Un article de Wikipédia, l'encyclopédie libre.
Aller à : navigation, rechercher

Le Commonitorium ou Aide-mémoire fut écrit en latin par Vincent de Lérins sous le surnom de Peregrinus, peut-être trois années avant le Concile d’Éphèse (431). Il était moine sur l'île de Lérins.

Vincent en définit ainsi l'objectif :

« Ici commence le traité de Pérégrinus pour l'antiquité et l'universalité de la foi catholique (au sens étymologique d'universelle, c'est-à-dire originelle) contre les nouveautés profanes de toutes les hérésies. »

Vincent propose trois critères : l’universalité, l’antiquité et l’unanimité pour discerner le vrai du faux, uniquement quand on a un "doute" sur la foi, précise-t-il :

« Quod ubique, quod semper, quod ab omnibus »
« Tenir pour vérité de foi ce qui a été cru partout, toujours et par tous. »

Vincent ajoute qu’il existe un progrès dans les sciences théologiques, mais toujours :

« selon leur nature particulière, c’est-à-dire dans le même dogme, dans le même sens, et dans la même pensée. »

Ceci peut se résumer par l'expression suivante : "l'évolution homogène du dogme". L'Église peut accepter une doctrine nouvelle, conséquences de celles du passé, même quand l'Église n'a pas toujours donné à croire cette doctrine, si elle est cohérente et promulguée par l'autorité valable : le Pape.

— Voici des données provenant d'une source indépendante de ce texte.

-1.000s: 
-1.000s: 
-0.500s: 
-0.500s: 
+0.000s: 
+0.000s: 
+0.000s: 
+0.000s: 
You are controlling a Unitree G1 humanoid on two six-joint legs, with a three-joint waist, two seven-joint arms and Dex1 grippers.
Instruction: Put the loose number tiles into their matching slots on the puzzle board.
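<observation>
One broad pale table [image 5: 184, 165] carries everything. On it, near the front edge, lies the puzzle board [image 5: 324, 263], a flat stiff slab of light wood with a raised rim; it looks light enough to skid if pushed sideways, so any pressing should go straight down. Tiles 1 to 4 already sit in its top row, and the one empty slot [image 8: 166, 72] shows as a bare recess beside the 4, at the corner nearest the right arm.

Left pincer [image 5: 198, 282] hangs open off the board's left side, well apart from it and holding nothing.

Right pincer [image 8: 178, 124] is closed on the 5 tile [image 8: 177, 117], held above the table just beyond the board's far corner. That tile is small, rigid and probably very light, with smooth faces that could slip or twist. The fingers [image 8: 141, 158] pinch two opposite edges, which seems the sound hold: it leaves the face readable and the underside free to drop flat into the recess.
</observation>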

Ensuite seulement la doctrine nouvelle devient un élément de foi divine. En effet, pour qu'il y ait évolution homogène, une autorité unique qui a juridiction sur tout l'Église est nécessaire. Et il est justement question de la Papauté dans le traité.

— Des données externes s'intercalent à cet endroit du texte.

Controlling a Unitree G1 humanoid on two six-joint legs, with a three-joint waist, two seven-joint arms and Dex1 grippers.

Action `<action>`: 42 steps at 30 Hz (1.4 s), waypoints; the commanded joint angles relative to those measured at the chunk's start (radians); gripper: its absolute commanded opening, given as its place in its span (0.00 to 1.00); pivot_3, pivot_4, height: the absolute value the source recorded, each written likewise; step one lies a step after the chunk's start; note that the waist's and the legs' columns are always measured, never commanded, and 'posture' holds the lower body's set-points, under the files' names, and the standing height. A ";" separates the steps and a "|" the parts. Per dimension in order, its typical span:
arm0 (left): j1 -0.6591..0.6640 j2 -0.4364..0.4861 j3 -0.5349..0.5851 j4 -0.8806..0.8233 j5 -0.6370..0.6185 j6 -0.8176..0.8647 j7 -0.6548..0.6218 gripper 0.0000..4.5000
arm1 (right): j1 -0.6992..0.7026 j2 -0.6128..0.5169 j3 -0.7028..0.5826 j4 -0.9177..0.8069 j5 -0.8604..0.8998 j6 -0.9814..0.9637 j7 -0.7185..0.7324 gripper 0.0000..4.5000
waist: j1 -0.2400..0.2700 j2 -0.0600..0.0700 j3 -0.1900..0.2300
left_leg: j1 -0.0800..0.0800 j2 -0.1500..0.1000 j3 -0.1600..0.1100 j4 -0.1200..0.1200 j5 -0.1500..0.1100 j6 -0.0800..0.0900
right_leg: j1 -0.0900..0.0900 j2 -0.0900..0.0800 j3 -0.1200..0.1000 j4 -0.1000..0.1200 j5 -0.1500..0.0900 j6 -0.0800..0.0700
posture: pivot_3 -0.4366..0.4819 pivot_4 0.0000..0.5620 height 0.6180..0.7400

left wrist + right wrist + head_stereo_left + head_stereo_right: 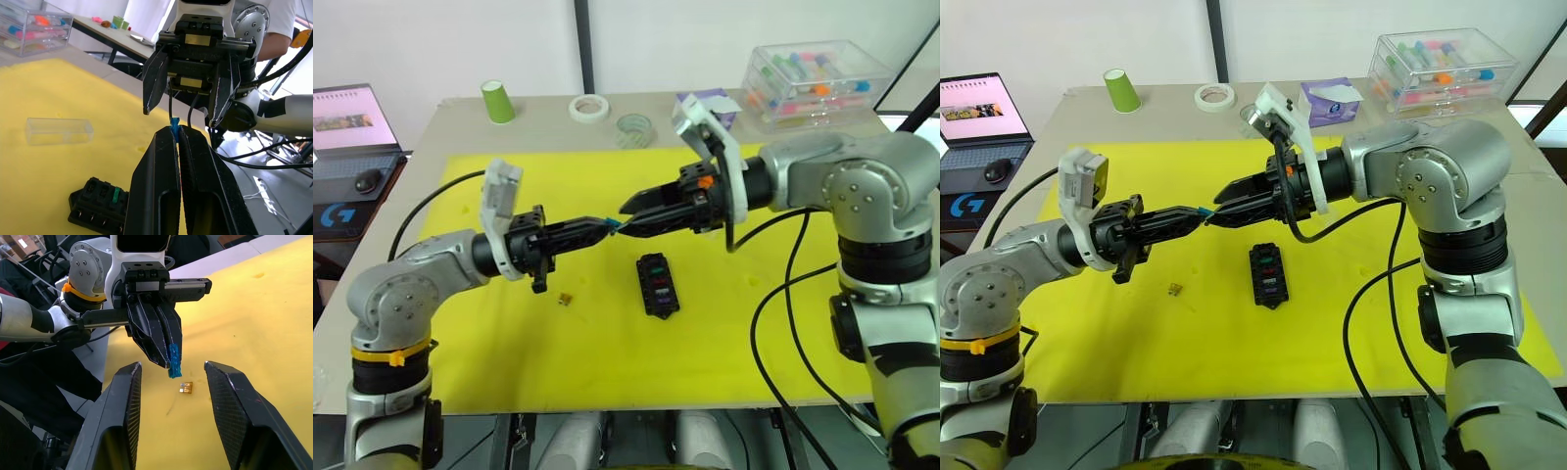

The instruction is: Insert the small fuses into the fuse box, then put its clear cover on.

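My left gripper (607, 224) is shut on a small teal fuse (616, 224), held above the yellow mat (509, 362). My right gripper (628, 216) faces it tip to tip and is open, with its fingers (124, 401) on either side of the teal fuse (174, 361) and not touching it. The black fuse box (658, 284) lies on the mat just below, with red and green fuses in its slots. An amber fuse (566, 298) lies loose on the mat left of the box. The clear cover (58, 130) lies flat on the mat beyond the box.
At the table's back right stands a large clear drawer box (818, 80) with coloured contents. Two tape rolls (589, 107), a green cup (497, 101) and a tissue pack (710, 103) sit along the back. A laptop (347, 127) is at far left. Cables hang off the right arm.
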 commanded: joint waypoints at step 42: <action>-0.017 0.019 0.001 -0.022 -0.065 -0.040 0.039 0.00 | -0.002 -0.012 0.013 -0.014 0.022 -0.046 -0.008 0.23 | 0.000 0.000 0.000 | 0.000 0.000 0.000 0.000 0.000 0.000 | 0.000 0.000 0.000 0.000 0.000 0.000 | 0.48 0.27 1.00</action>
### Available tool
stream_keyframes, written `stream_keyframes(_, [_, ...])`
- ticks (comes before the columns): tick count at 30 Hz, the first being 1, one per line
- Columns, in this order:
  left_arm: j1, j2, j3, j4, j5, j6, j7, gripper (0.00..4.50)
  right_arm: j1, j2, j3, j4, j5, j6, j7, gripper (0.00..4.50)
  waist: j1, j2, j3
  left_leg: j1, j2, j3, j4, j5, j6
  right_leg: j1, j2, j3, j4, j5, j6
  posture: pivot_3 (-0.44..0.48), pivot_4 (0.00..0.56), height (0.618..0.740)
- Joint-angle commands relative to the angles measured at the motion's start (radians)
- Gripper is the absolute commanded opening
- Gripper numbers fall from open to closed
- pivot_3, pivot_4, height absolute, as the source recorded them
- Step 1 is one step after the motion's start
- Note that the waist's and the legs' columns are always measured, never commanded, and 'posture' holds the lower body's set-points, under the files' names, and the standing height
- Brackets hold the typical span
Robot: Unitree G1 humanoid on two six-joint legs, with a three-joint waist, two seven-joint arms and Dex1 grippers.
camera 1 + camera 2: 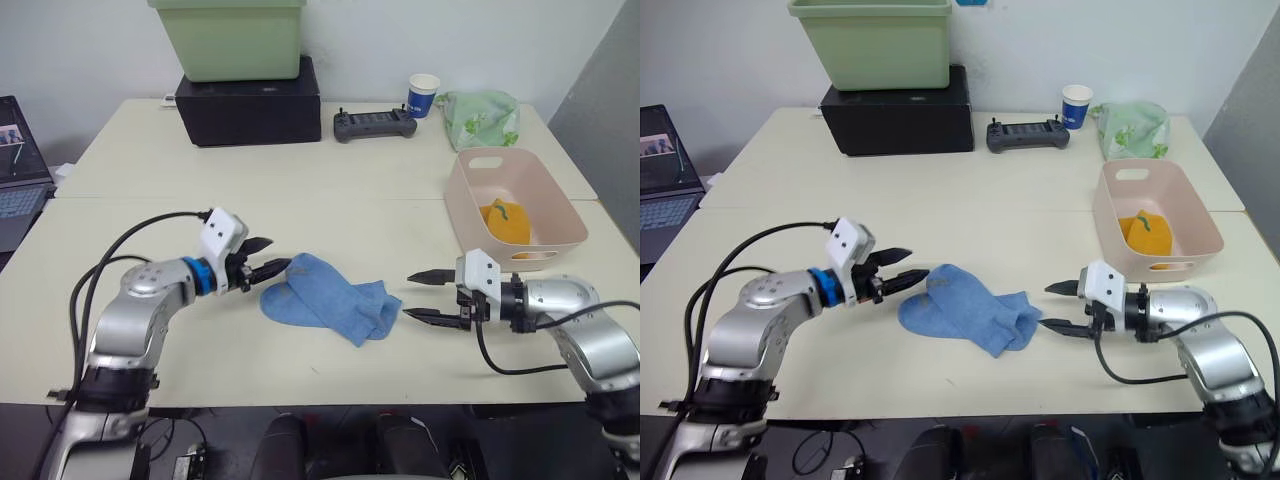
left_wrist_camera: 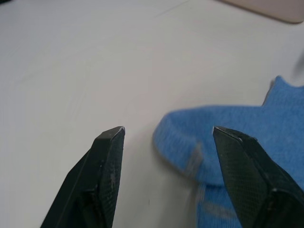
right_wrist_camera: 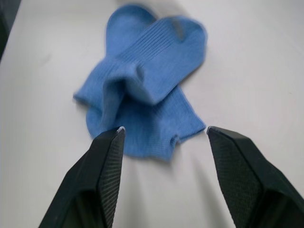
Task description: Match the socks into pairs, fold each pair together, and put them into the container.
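Socks: your two light blue socks [image 1: 328, 302] lie overlapped in one soft heap at the middle of the near table [image 1: 300, 200], ribbed cuffs toward the right arm, rounded toes toward the left arm. A mustard-orange sock bundle [image 1: 506, 223] sits inside the pale pink basket [image 1: 472, 205], which stands on the table's right side, well apart from the blue heap.

Your left gripper [image 1: 266, 268] has its fingers spread apart and holds nothing; one fingertip reaches the heap's toe edge; contact cannot be told. Your right gripper [image 1: 422, 296] is also spread wide and empty, its lower finger just beside the cuff end.

Open table surface surrounds the heap on the near and far sides. The near table edge runs close below both arms. At the far side stand a green tub [image 1: 228, 38] on a black box [image 1: 250, 104], a controller [image 1: 375, 124], a paper cup [image 1: 423, 96] and a green bag [image 1: 481, 119].
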Motion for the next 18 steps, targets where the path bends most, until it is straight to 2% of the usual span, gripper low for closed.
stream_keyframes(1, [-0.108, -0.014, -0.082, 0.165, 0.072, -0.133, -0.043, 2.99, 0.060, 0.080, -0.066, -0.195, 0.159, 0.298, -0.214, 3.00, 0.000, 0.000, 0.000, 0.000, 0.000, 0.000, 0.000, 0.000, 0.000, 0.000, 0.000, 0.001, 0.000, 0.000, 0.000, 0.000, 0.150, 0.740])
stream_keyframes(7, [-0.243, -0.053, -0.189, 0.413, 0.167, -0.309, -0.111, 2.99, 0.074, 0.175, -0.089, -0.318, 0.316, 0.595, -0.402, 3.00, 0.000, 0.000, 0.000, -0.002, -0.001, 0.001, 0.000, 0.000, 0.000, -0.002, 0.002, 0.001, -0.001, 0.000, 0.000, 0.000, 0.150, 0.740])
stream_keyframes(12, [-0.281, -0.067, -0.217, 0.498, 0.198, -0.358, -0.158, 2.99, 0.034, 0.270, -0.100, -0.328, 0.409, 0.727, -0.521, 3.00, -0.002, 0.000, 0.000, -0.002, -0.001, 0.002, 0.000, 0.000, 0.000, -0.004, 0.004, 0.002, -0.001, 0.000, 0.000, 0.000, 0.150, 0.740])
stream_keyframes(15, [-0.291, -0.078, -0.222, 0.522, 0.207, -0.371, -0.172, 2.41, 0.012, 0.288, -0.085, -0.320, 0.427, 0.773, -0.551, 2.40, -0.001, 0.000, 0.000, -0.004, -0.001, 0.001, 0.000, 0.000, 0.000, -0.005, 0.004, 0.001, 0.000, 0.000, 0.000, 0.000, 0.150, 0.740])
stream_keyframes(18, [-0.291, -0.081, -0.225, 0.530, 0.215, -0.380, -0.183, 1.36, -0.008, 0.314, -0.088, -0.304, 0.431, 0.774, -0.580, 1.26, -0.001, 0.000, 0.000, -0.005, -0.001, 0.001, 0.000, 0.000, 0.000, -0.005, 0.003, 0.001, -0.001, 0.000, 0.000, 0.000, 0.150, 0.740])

Le Commonitorium est encore aujourd'hui utilisé par l'Église Orthodoxe ; l'ouvrage fait pourtant explicitement mention de la papauté dans des termes simples et précis. En Commonitorium VI, 28, on lit ceci : "Jadis Agrippinus, de vénérable mémoire, évêque de Carthage, fut le premier qui pensa, contrairement au canon divin, contrairement à la règle de l'Église universelle, contrairement à l'opinion de tous les évêques ses collègues, contrairement aux usages et aux institutions des aïeux, que l'on devait rebaptiser les hérétiques. Cette fausse théorie causa bien des maux : à tous les hérétiques elle donna un exemple de sacrilège, et même à certains catholiques une occasion d'erreur. Comme de toutes parts on réclamait contre la nouveauté de ce rite et que tous les évêques, en tout pays, résistaient chacun dans la mesure de son zèle, le Pape Étienne, de bienheureuse mémoire, qui occupait le siège apostolique, y fit opposition, avec ses autres collègues, il est vrai, mais plus qu'eux néanmoins : car il estimait, je pense, qu'il devait surpasser tous les autres par le dévouement de sa foi autant qu'il les dépassait par l'autorité de sa charge."

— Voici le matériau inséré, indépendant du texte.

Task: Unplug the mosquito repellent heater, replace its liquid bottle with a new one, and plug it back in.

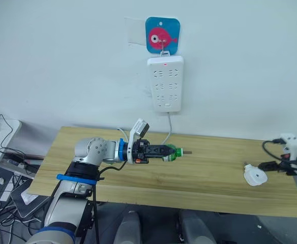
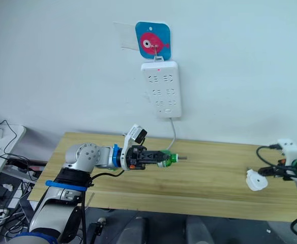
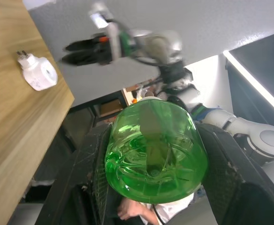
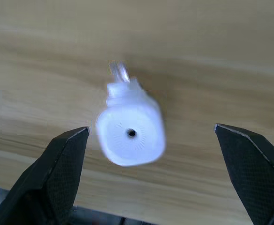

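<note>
My left gripper (image 1: pixel 164 151) is shut on a small green liquid bottle (image 1: pixel 173 153), held level above the wooden table (image 1: pixel 209 173) with its wick pointing right. In the left wrist view the bottle's green base (image 3: pixel 156 150) sits between the fingers (image 3: pixel 231 187). The white mosquito repellent heater (image 1: pixel 254 176) lies unplugged on the table's right part, prongs toward the wall. My right gripper (image 1: pixel 267 165) hovers open just to its right. In the right wrist view the heater (image 4: pixel 130 133) lies between and beyond the spread fingers (image 4: pixel 57 173).
A long white power strip (image 1: pixel 165 84) hangs on the wall under a blue fish plaque (image 1: pixel 162 35), its cord dropping behind the table. Black cables trail around my right arm at the table's right end. Loose cables and a white unit lie off the table's left side.
</note>
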Controlling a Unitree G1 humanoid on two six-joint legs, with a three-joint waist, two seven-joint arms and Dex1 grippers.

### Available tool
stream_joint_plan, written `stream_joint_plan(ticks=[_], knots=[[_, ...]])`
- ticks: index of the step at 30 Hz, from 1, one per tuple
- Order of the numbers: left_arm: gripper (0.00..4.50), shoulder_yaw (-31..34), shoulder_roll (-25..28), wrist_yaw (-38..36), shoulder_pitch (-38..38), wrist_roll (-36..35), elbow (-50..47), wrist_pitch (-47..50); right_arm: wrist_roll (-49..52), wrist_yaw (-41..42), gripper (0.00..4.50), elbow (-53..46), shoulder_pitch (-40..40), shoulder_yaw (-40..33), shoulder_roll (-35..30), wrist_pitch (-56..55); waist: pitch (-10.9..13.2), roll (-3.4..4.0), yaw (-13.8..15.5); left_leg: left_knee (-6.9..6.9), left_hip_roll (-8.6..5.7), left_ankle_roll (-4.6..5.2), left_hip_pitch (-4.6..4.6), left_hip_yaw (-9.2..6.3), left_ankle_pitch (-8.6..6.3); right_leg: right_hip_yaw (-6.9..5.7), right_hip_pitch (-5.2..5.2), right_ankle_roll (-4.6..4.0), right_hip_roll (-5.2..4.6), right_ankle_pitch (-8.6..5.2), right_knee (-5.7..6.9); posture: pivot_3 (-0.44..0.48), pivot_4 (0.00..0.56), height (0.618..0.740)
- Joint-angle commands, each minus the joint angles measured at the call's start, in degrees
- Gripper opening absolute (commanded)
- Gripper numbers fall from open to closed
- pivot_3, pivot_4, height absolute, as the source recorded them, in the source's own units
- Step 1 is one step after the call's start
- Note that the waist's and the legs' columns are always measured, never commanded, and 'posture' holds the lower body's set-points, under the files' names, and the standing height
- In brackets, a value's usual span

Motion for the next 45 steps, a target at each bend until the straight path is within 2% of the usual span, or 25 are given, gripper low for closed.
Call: stream_joint_plan(ticks=[1,3,6,8,11,14,16,20,23,26,29,35,45], knots=[[2.27,1.10,-1.87,-0.70,-1.20,0.70,-0.81,-4.59,7.03,-3.01,4.47,-13.41,-0.49,-16.53,6.77,4.46,-0.06,-0.09,-0.19,0.00,0.01,0.00,0.00,-0.01,0.00,-0.02,0.01,0.00,0.00,0.00,0.00,-0.047,0.167,0.740],[2.27,2.13,-3.52,0.58,-1.28,1.58,-1.19,-7.90,9.83,-7.92,4.47,-20.56,-2.65,-25.80,15.32,9.93,-0.09,-0.14,-0.42,0.01,0.06,-0.01,0.02,-0.04,0.00,-0.04,0.05,0.00,0.04,0.00,0.00,-0.057,0.167,0.740],[2.27,4.40,-5.91,1.85,-2.45,1.09,-1.52,-10.84,14.08,-16.80,4.47,-32.06,-8.62,-38.90,32.53,18.39,-0.08,-0.13,-0.72,-0.02,0.03,-0.15,0.00,-0.04,0.08,-0.01,0.03,0.00,-0.01,0.01,0.05,-0.074,0.163,0.740],[2.27,5.08,-6.96,2.11,-3.32,1.76,-1.43,-13.68,18.43,-22.17,4.47,-38.77,-10.12,-43.76,41.88,19.04,-0.08,-0.10,-0.72,-0.06,0.02,-0.38,-0.02,-0.06,0.21,-0.03,-0.02,0.00,-0.02,0.01,0.10,-0.082,0.160,0.740],[2.27,7.08,-10.48,5.46,-5.20,1.78,-0.69,-16.99,27.12,-33.51,4.47,-50.54,-10.82,-53.82,65.17,19.04,-0.20,-0.05,-0.76,-0.11,0.05,-0.39,-0.04,-0.09,0.22,-0.09,-0.04,0.00,-0.03,0.01,0.06,-0.102,0.148,0.740],[2.27,9.52,-13.60,9.28,-6.11,1.87,0.01,-19.52,32.62,-43.40,4.47,-56.87,-10.06,-58.02,79.83,16.56,-0.31,0.31,-0.36,0.01,0.05,-0.43,-0.16,-0.21,0.20,-0.21,-0.06,0.01,-0.06,0.01,0.05,-0.096,0.141,0.740],[2.27,10.65,-14.91,11.08,-7.06,2.52,1.65,-21.25,38.79,-50.02,4.47,-57.65,-6.71,-55.52,84.18,12.15,-0.51,0.31,-0.82,-0.07,-0.11,-0.52,-0.23,-0.06,0.29,-0.09,-0.13,0.04,-0.59,0.00,0.14,-0.099,0.139,0.740],[2.27,10.61,-16.05,11.91,-7.83,3.63,2.89,-23.09,54.50,-64.93,4.47,-55.06,0.75,-44.71,84.29,0.27,-0.69,0.35,-2.45,-0.08,-0.24,-0.32,-0.13,0.09,0.18,0.05,-0.07,0.17,-0.55,0.07,0.03,-0.099,0.137,0.740],[2.27,10.75,-16.55,12.20,-8.16,3.69,3.06,-23.46,64.66,-73.73,4.47,-53.90,6.88,-33.82,79.36,-8.47,-0.75,0.42,-3.26,-0.11,-0.22,-0.31,-0.08,0.03,0.19,0.03,-0.08,0.15,-0.32,0.06,0.11,-0.100,0.133,0.740],[2.27,10.90,-17.06,12.40,-8.32,3.81,3.03,-24.00,70.26,-78.98,4.47,-53.61,11.02,-25.42,74.20,-16.35,-1.02,0.41,-3.98,-0.17,-0.04,-0.29,-0.10,-0.04,0.18,-0.01,-0.07,0.11,-0.07,0.04,0.04,-0.098,0.131,0.740],[2.27,11.29,-17.72,12.97,-8.56,3.48,2.88,-24.43,72.69,-80.86,4.47,-53.72,14.04,-19.08,69.68,-23.08,-1.05,0.45,-4.06,-0.17,-0.05,-0.30,-0.10,-0.03,0.18,0.02,-0.10,0.09,-0.04,0.03,0.08,-0.089,0.130,0.740],[2.27,11.47,-17.86,13.38,-7.59,2.64,0.78,-23.43,73.67,-81.21,4.47,-53.92,16.58,-11.56,63.35,-33.14,-1.06,0.46,-3.99,-0.14,-0.01,-0.30,-0.04,-0.05,0.18,0.01,-0.06,0.09,0.03,0.02,0.09,-0.081,0.135,0.740],[2.27,9.63,-18.27,13.30,-4.86,2.45,-3.18,-21.75,67.62,-77.63,4.47,-49.93,14.29,-2.28,57.86,-40.60,-1.06,0.45,-3.86,-0.15,-0.01,-0.31,-0.06,-0.05,0.18,0.02,-0.06,0.09,0.04,0.02,0.05,-0.078,0.137,0.740]])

Cet épais traité comporte un paragraphe qui témoigne de certains controverses antiques, mais il utilise le terme de Pape, synonyme d'Evêque de Rome, qui est considéré comme évêque des évêque, puisqu'ayant une "charge" qui "(surpasse) tous les autres (…) par l'autorité de sa charge". Notons que le Pape Étienne Ier (pape) est comparé à des évêques ; il est question de "tous les évêques" donc d'un sur-épiscopat.

Ce document apparait, de plus, comme un témoin intéressant de l'érudition des prélats du Ve siècle, et de l'histoire de l'Église.